● The task
It is required that the lines from the top of the listing through the line with "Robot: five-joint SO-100" be reproduced exactly, excluding pictures.
Segment Start: Provided data
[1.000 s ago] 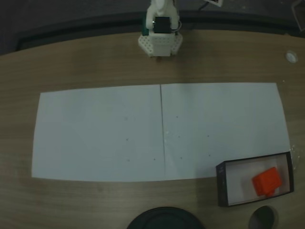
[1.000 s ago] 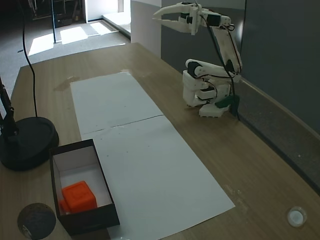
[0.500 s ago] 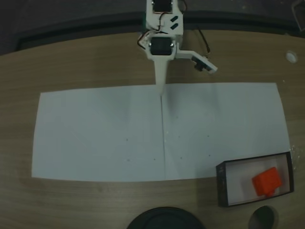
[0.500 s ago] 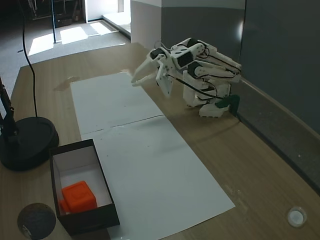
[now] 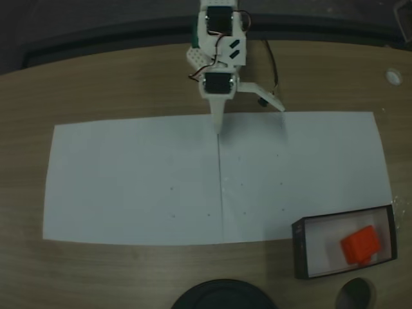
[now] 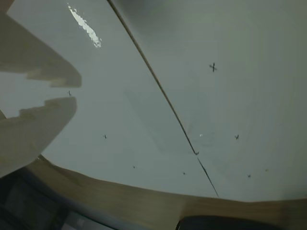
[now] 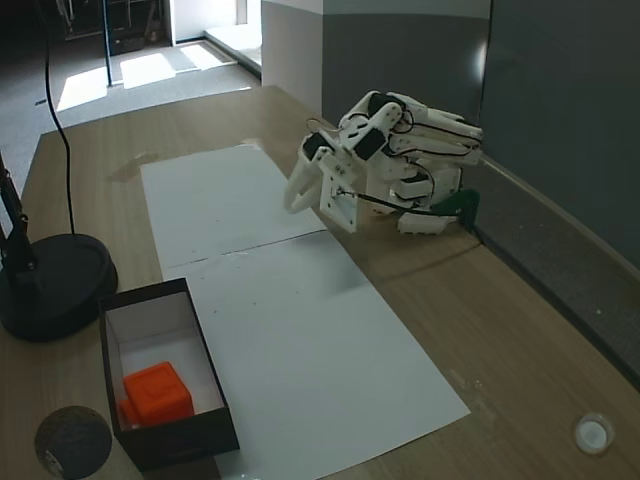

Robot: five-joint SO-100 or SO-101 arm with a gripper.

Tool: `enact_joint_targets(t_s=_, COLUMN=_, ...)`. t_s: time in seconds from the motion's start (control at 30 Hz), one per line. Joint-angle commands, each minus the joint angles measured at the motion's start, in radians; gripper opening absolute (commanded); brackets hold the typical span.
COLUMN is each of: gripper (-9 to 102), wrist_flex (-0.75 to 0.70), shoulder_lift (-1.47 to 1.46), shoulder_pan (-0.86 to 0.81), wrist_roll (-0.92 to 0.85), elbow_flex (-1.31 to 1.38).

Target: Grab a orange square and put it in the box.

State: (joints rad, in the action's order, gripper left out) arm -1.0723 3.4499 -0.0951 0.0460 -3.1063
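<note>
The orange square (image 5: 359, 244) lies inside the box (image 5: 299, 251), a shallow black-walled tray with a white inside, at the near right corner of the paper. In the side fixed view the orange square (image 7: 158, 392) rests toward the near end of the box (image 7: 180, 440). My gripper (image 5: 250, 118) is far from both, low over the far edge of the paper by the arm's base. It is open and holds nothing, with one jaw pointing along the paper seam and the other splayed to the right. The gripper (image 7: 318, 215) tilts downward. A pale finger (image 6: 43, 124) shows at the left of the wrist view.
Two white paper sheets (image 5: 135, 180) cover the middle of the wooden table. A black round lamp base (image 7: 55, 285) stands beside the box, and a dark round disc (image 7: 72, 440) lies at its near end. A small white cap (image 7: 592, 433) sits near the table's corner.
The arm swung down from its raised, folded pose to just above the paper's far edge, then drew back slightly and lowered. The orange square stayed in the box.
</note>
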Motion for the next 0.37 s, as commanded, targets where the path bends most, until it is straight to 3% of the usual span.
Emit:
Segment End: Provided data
● Worked solution
[1.000 s ago] 
[1.000 s ago] 
[0.500 s ago] 
[0.500 s ago] 
[now] 
[now] 
[now] 

Robot: five-joint SO-100 or SO-101 arm with a gripper.

The exercise is done, and no more output is needed.